_Your goal_: The material below holds a span beginning at the line with "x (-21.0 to" and ending at the line with "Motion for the". Quote that span exactly, both ends included, and only that span.
[Data block Boundary: Start]
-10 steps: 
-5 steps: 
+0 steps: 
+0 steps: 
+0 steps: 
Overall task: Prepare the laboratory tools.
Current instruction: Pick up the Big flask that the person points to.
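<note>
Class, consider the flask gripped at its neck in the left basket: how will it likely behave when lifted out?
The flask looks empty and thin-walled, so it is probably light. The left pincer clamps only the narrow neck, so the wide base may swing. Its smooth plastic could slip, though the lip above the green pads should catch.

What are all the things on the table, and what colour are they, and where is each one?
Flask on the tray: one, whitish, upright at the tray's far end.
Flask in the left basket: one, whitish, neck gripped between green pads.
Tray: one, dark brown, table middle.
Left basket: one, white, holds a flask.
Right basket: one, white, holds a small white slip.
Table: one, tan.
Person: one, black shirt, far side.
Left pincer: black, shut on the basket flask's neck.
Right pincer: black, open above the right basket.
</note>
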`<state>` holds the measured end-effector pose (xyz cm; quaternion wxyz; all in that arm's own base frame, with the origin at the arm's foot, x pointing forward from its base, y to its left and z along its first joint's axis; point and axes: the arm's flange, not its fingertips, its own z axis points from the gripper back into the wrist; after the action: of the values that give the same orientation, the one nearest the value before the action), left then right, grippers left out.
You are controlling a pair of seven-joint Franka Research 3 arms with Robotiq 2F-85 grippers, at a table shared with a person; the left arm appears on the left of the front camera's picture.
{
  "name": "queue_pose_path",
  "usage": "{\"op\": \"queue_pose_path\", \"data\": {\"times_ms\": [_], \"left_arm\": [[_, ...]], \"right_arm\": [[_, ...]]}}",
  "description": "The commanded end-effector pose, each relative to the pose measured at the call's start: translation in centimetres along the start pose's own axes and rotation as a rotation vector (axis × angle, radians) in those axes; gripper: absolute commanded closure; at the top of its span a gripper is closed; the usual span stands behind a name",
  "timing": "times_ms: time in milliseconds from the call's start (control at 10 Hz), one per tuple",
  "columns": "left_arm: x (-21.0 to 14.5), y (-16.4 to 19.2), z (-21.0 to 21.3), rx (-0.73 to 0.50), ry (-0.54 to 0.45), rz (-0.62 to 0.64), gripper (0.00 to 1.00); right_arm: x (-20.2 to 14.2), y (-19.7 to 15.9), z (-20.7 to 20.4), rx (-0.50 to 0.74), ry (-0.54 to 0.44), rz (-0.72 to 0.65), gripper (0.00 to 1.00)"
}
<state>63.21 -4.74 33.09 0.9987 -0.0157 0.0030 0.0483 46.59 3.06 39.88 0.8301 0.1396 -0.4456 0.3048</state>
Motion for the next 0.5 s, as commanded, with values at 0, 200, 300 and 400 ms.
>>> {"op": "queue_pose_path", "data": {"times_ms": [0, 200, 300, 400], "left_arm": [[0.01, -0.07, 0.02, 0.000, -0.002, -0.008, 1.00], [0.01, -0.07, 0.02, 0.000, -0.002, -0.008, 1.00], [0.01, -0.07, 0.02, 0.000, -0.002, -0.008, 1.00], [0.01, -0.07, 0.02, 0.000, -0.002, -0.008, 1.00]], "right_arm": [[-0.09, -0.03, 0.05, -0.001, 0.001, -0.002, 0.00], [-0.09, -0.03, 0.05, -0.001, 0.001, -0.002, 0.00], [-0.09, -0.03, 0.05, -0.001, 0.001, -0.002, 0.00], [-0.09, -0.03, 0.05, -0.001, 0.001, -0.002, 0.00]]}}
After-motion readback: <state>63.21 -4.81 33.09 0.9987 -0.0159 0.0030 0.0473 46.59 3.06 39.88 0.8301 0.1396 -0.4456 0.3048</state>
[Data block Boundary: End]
_Task output_:
  "columns": "left_arm: x (-21.0 to 14.5), y (-16.4 to 19.2), z (-21.0 to 21.3), rx (-0.73 to 0.50), ry (-0.54 to 0.45), rz (-0.62 to 0.64), gripper (0.00 to 1.00); right_arm: x (-20.2 to 14.2), y (-19.7 to 15.9), z (-20.7 to 20.4), rx (-0.50 to 0.74), ry (-0.54 to 0.44), rz (-0.72 to 0.65), gripper (0.00 to 1.00)"
}
<state>63.21 -4.74 33.09 0.9987 -0.0157 0.0030 0.0483 46.59 3.06 39.88 0.8301 0.1396 -0.4456 0.3048</state>
Motion for the next 0.5 s, as commanded, with values at 0, 200, 300 and 400 ms.

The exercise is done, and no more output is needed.